Is it incorrect to say either of the following?
In regards to your previous email
In regards to your previous emails
I was asked this by a non-native speaker, and after thinking about it I decided that in regards to sounds more natural than in regard to. Google confirmed that I have the same intuition as most speakers by returning 73 and 110 million results for the singular and plural expressions respectively.

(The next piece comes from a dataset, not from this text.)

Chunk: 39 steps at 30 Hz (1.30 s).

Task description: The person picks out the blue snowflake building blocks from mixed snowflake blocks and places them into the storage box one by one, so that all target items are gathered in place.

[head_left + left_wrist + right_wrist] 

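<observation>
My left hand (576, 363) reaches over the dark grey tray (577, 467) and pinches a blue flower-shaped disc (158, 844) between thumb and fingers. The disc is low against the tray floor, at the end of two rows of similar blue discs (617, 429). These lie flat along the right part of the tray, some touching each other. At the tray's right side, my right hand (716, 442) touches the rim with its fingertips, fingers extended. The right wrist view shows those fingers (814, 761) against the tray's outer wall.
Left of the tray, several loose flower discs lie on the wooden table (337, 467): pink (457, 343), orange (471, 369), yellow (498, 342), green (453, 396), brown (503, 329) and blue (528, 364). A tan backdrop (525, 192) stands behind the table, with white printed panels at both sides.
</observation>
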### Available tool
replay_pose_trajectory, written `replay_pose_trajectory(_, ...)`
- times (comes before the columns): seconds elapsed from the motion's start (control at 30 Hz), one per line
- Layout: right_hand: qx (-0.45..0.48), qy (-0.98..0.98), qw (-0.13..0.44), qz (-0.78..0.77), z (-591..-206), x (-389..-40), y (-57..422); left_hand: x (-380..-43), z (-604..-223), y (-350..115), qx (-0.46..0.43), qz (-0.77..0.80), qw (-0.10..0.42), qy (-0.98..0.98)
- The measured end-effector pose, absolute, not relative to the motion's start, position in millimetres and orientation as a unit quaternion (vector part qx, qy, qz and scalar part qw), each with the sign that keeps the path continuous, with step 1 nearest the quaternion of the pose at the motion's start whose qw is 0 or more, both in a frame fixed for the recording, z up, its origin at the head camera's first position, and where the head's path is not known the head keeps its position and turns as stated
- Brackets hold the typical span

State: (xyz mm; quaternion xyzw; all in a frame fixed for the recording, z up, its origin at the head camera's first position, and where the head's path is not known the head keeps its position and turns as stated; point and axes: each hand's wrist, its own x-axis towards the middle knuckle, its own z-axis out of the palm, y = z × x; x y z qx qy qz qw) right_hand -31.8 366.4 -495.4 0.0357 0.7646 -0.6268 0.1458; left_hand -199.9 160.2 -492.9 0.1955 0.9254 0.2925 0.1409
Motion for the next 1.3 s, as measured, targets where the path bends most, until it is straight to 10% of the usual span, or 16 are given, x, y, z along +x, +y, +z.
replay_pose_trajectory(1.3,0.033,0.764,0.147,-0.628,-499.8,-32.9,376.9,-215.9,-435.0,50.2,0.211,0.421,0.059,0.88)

I came here and found the related question What alternative would you suggest to "in/with regard(s?) to"? Although my question was asked as a part of that, no one gave much of a defense of their opinion. The closest was this comment:
No, I think that's just wrong. You have to watch out, people love to make up "just so stories" about grammar. This arises in part from the very common misapprehension that all points of grammar make some kind of rational sense, when in fact a lot of the details are purely conventional. For instance, you can still say "In regard to the strawberries..." The plural there is just another (probably incoming) variant. If you don't want pedantic people to be irritated with you, then by all means don't use it. – Alan Hogue
Is this a case where the most common intuition is wrong? Can someone better explain the rationale behind the use of the plurals?
A comment mentioned Google Ngrams and I'ved posted the graphs below. In my opinion, Google search results or any other kind of Google result are only misleading if you're taking it to imply something more than what they're giving - raw data from some source.
Firstly, here are both in regard to and in regards to in the same search. The plural doesn't show up because it's so low.
Now here is just "in regards to" in its own graph so we can see it.
I suppose I should refrain from offering interpretation. I'd like for people to do that in their answers. Nonetheless, this does absolutely beg for certain conclusions to be drawn.
As a final note, Google Trends shows in regards to winning out of the two with about the same ratio as the search results.